Task details
Transcribe the listing exactly, so that nothing but the pictures is missing.
>>
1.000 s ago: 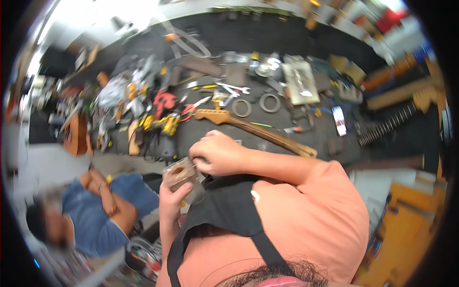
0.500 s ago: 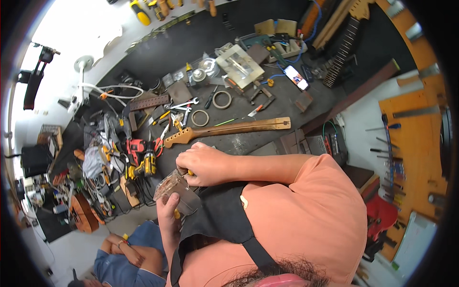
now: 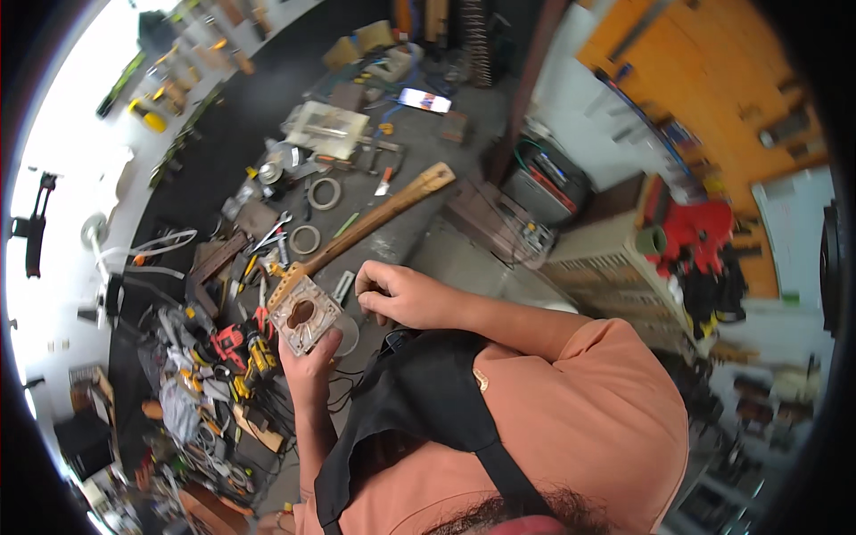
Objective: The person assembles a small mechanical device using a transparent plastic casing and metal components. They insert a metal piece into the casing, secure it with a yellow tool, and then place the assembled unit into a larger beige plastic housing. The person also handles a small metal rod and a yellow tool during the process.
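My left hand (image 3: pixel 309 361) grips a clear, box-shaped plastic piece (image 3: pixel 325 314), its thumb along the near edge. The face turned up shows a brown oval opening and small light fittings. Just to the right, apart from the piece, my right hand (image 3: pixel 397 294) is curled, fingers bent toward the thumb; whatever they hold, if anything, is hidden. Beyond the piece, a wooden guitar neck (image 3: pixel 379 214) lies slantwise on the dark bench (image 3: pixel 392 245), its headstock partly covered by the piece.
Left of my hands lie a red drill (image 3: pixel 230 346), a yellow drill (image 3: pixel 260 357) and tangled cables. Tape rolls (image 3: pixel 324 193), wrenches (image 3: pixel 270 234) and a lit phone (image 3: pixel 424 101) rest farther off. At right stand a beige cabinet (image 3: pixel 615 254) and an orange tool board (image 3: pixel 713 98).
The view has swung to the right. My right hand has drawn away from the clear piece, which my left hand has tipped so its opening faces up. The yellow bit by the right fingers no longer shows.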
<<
Expected output
1.000 s ago: 
0.500 s ago: 
now: 
Objective: The person assembles a small mechanical device using a transparent plastic casing and metal components. They insert a metal piece into the casing, secure it with a yellow tool, and then place the assembled unit into a larger beige plastic housing. The person also handles a small metal rod and a yellow tool during the process.
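My left hand (image 3: pixel 309 361) grips a clear, box-shaped plastic piece (image 3: pixel 325 314), its thumb along the near edge. The face turned up shows a brown oval opening and small light fittings. Just to the right, apart from the piece, my right hand (image 3: pixel 397 294) is curled, fingers bent toward the thumb; whatever they hold, if anything, is hidden. Beyond the piece, a wooden guitar neck (image 3: pixel 379 214) lies slantwise on the dark bench (image 3: pixel 392 245), its headstock partly covered by the piece.
Left of my hands lie a red drill (image 3: pixel 230 346), a yellow drill (image 3: pixel 260 357) and tangled cables. Tape rolls (image 3: pixel 324 193), wrenches (image 3: pixel 270 234) and a lit phone (image 3: pixel 424 101) rest farther off. At right stand a beige cabinet (image 3: pixel 615 254) and an orange tool board (image 3: pixel 713 98).
The view has swung to the right. My right hand has drawn away from the clear piece, which my left hand has tipped so its opening faces up. The yellow bit by the right fingers no longer shows.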

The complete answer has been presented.